All that is asked is a faithful reproduction of the entries.

Collected data
····················

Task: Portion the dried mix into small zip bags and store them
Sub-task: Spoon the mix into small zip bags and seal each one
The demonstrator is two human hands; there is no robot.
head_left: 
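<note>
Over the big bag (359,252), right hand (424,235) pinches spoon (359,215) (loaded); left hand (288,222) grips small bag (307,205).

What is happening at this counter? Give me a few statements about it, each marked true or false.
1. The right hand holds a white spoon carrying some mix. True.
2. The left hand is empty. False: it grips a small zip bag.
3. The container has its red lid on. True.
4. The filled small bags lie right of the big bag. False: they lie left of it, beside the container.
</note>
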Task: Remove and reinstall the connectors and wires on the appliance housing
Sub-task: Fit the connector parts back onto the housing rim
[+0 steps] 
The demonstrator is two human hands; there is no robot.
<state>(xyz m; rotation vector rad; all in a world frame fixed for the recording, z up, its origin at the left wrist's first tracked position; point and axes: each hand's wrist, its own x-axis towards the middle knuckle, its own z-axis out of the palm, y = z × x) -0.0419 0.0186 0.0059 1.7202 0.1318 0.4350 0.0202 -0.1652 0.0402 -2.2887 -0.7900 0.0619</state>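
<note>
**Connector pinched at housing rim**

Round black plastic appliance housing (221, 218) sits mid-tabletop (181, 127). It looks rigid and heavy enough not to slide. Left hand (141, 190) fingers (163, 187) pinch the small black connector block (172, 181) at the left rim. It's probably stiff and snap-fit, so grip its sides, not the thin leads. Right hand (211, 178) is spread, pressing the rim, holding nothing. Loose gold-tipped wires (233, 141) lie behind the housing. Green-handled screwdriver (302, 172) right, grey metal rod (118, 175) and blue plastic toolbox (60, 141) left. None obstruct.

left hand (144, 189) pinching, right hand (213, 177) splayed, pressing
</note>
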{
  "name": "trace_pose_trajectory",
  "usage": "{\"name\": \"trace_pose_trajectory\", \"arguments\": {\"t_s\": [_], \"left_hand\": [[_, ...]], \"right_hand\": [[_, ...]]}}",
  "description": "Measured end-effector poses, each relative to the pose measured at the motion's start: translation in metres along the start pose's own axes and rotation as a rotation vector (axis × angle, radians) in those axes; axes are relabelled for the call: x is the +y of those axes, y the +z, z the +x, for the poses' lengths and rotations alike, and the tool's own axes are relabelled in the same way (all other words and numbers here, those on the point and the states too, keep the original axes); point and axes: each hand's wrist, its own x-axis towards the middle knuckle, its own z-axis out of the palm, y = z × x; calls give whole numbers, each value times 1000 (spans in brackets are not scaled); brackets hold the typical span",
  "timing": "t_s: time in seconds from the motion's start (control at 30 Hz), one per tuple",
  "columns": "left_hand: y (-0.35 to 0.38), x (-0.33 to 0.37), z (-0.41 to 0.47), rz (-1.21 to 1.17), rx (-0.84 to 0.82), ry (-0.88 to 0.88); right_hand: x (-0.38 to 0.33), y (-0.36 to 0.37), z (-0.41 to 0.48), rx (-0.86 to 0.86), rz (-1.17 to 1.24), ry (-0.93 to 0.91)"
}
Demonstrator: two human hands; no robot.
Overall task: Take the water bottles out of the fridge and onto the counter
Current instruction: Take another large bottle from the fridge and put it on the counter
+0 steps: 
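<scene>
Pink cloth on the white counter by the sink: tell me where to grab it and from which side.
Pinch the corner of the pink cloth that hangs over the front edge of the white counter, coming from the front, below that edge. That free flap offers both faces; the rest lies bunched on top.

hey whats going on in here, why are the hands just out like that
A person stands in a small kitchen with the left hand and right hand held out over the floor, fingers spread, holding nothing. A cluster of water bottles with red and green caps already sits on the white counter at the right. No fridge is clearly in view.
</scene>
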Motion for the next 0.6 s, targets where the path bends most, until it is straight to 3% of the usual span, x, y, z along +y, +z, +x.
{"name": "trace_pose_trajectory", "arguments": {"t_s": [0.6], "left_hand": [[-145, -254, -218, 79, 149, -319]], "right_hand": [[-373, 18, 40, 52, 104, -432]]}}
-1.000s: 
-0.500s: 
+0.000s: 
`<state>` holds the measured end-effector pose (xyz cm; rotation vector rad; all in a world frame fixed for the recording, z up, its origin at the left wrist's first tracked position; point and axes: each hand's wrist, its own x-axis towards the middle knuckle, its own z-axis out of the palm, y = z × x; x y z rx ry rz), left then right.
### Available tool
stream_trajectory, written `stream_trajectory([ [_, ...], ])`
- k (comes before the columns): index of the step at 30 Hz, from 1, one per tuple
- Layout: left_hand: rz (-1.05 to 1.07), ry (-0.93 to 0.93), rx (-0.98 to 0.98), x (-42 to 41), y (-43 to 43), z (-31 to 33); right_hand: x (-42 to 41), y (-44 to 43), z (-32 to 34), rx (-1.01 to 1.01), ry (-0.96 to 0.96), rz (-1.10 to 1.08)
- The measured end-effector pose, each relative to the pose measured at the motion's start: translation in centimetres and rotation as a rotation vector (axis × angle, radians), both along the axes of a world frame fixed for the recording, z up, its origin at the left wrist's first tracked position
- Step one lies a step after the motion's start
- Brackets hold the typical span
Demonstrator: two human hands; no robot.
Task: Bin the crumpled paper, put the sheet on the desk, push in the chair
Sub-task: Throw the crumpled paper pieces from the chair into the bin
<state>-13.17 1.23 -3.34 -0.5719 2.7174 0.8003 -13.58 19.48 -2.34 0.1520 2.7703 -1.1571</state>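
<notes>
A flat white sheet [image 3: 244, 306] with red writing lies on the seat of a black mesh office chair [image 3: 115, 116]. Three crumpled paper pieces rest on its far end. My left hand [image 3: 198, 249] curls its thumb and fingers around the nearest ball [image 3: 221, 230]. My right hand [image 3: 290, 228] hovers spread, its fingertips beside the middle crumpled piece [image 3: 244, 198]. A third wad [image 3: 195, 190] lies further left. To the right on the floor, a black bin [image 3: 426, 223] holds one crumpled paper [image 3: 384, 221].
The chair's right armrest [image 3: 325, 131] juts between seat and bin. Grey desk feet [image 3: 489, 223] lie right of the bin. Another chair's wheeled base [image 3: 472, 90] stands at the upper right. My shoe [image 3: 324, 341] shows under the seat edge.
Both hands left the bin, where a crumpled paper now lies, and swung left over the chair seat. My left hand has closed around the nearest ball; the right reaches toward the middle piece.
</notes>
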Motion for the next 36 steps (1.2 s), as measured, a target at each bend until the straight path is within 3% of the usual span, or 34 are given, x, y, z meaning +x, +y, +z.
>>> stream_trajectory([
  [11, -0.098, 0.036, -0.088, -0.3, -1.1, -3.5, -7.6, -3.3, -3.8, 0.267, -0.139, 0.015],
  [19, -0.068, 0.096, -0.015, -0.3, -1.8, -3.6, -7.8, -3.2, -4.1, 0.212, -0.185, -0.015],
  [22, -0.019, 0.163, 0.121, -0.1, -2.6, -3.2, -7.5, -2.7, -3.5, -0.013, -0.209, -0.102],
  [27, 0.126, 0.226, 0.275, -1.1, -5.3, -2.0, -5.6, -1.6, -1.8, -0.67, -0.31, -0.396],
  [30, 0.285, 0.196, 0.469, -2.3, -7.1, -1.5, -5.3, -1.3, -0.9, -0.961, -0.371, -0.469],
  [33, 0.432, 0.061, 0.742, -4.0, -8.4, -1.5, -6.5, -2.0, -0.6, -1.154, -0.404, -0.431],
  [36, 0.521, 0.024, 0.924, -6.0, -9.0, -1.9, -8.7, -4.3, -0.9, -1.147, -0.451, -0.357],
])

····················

> Exercise output:
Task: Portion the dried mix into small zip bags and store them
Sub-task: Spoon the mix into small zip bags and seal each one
The demonstrator is two human hands; there is no robot.
head_left: 
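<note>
Over the big bag (359,252), right hand (424,235) pinches spoon (359,215) (loaded); left hand (288,222) grips small bag (307,205).

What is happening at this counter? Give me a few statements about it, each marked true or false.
1. The right hand holds a white spoon carrying some mix. True.
2. The left hand is empty. False: it grips a small zip bag.
3. The container has its red lid on. True.
4. The filled small bags lie right of the big bag. False: they lie left of it, beside the container.
</note>
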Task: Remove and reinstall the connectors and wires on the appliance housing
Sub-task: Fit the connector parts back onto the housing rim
[+0 steps] 
The demonstrator is two human hands; there is no robot.
<state>(xyz m; rotation vector rad; all in a world frame fixed for the recording, z up, its origin at the left wrist's first tracked position; point and axes: each hand's wrist, its own x-axis towards the middle knuckle, its own z-axis out of the palm, y = z × x) -0.0419 0.0186 0.0059 1.7202 0.1318 0.4350 0.0202 -0.1652 0.0402 -2.2887 -0.7900 0.0619</state>
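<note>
**Connector pinched at housing rim**

Round black plastic appliance housing (221, 218) sits mid-tabletop (181, 127). It looks rigid and heavy enough not to slide. Left hand (141, 190) fingers (163, 187) pinch the small black connector block (172, 181) at the left rim. It's probably stiff and snap-fit, so grip its sides, not the thin leads. Right hand (211, 178) is spread, pressing the rim, holding nothing. Loose gold-tipped wires (233, 141) lie behind the housing. Green-handled screwdriver (302, 172) right, grey metal rod (118, 175) and blue plastic toolbox (60, 141) left. None obstruct.

left hand (144, 189) pinching, right hand (213, 177) splayed, pressing
</note>
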{
  "name": "trace_pose_trajectory",
  "usage": "{\"name\": \"trace_pose_trajectory\", \"arguments\": {\"t_s\": [_], \"left_hand\": [[_, ...]], \"right_hand\": [[_, ...]]}}",
  "description": "Measured end-effector poses, each relative to the pose measured at the motion's start: translation in metres along the start pose's own axes and rotation as a rotation vector (axis × angle, radians) in those axes; axes are relabelled for the call: x is the +y of those axes, y the +z, z the +x, for the poses' lengths and rotations alike, and the tool's own axes are relabelled in the same way (all other words and numbers here, those on the point and the states too, keep the original axes); point and axes: each hand's wrist, its own x-axis towards the middle knuckle, its own z-axis out of the palm, y = z × x; calls give whole numbers, each value times 1000 (spans in brackets are not scaled); brackets hold the typical span",
  "timing": "t_s: time in seconds from the motion's start (control at 30 Hz), one per tuple",
  "columns": "left_hand: y (-0.35 to 0.38), x (-0.33 to 0.37), z (-0.41 to 0.47), rz (-1.21 to 1.17), rx (-0.84 to 0.82), ry (-0.88 to 0.88); right_hand: x (-0.38 to 0.33), y (-0.36 to 0.37), z (-0.41 to 0.48), rx (-0.86 to 0.86), rz (-1.17 to 1.24), ry (-0.93 to 0.91)"
}
Demonstrator: two human hands; no robot.
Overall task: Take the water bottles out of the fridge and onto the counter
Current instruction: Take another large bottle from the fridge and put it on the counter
+0 steps: 
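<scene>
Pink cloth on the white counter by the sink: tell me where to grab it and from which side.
Pinch the corner of the pink cloth that hangs over the front edge of the white counter, coming from the front, below that edge. That free flap offers both faces; the rest lies bunched on top.

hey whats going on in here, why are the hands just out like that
A person stands in a small kitchen with the left hand and right hand held out over the floor, fingers spread, holding nothing. A cluster of water bottles with red and green caps already sits on the white counter at the right. No fridge is clearly in view.
</scene>
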Motion for the next 0.6 s, targets where the path bends most, until it is straight to 3% of the usual span, x, y, z along +y, +z, +x.
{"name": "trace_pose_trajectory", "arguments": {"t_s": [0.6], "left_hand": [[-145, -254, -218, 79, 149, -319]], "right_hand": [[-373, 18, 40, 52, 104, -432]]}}
-1.000s: 
-0.500s: 
+0.000s: 
`<state>` holds the measured end-effector pose (xyz cm; rotation vector rad; all in a world frame fixed for the recording, z up, its origin at the left wrist's first tracked position; point and axes: each hand's wrist, its own x-axis towards the middle knuckle, its own z-axis out of the palm, y = z × x; x y z rx ry rz), left then right.
### Available tool
stream_trajectory, written `stream_trajectory([ [_, ...], ])`
- k (comes before the columns): index of the step at 30 Hz, from 1, one per tuple
- Layout: left_hand: rz (-1.05 to 1.07), ry (-0.93 to 0.93), rx (-0.98 to 0.98), x (-42 to 41), y (-43 to 43), z (-31 to 33); right_hand: x (-42 to 41), y (-44 to 43), z (-32 to 34), rx (-1.01 to 1.01), ry (-0.96 to 0.96), rz (-1.10 to 1.08)
- The measured end-effector pose, each relative to the pose measured at the motion's start: translation in centimetres and rotation as a rotation vector (axis × angle, radians), both along the axes of a world frame fixed for the recording, z up, its origin at the left wrist's first tracked position
- Step one lies a step after the motion's start
- Brackets hold the typical span
Demonstrator: two human hands; no robot.
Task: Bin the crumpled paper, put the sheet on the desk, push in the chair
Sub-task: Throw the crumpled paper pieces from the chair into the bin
<state>-13.17 1.23 -3.34 -0.5719 2.7174 0.8003 -13.58 19.48 -2.34 0.1520 2.7703 -1.1571</state>
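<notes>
A flat white sheet [image 3: 244, 306] with red writing lies on the seat of a black mesh office chair [image 3: 115, 116]. Three crumpled paper pieces rest on its far end. My left hand [image 3: 198, 249] curls its thumb and fingers around the nearest ball [image 3: 221, 230]. My right hand [image 3: 290, 228] hovers spread, its fingertips beside the middle crumpled piece [image 3: 244, 198]. A third wad [image 3: 195, 190] lies further left. To the right on the floor, a black bin [image 3: 426, 223] holds one crumpled paper [image 3: 384, 221].
The chair's right armrest [image 3: 325, 131] juts between seat and bin. Grey desk feet [image 3: 489, 223] lie right of the bin. Another chair's wheeled base [image 3: 472, 90] stands at the upper right. My shoe [image 3: 324, 341] shows under the seat edge.
Both hands left the bin, where a crumpled paper now lies, and swung left over the chair seat. My left hand has closed around the nearest ball; the right reaches toward the middle piece.
</notes>
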Motion for the next 36 steps (1.2 s), as measured, a target at each bend until the straight path is within 3% of the usual span, or 34 are given, x, y, z meaning +x, +y, +z.
>>> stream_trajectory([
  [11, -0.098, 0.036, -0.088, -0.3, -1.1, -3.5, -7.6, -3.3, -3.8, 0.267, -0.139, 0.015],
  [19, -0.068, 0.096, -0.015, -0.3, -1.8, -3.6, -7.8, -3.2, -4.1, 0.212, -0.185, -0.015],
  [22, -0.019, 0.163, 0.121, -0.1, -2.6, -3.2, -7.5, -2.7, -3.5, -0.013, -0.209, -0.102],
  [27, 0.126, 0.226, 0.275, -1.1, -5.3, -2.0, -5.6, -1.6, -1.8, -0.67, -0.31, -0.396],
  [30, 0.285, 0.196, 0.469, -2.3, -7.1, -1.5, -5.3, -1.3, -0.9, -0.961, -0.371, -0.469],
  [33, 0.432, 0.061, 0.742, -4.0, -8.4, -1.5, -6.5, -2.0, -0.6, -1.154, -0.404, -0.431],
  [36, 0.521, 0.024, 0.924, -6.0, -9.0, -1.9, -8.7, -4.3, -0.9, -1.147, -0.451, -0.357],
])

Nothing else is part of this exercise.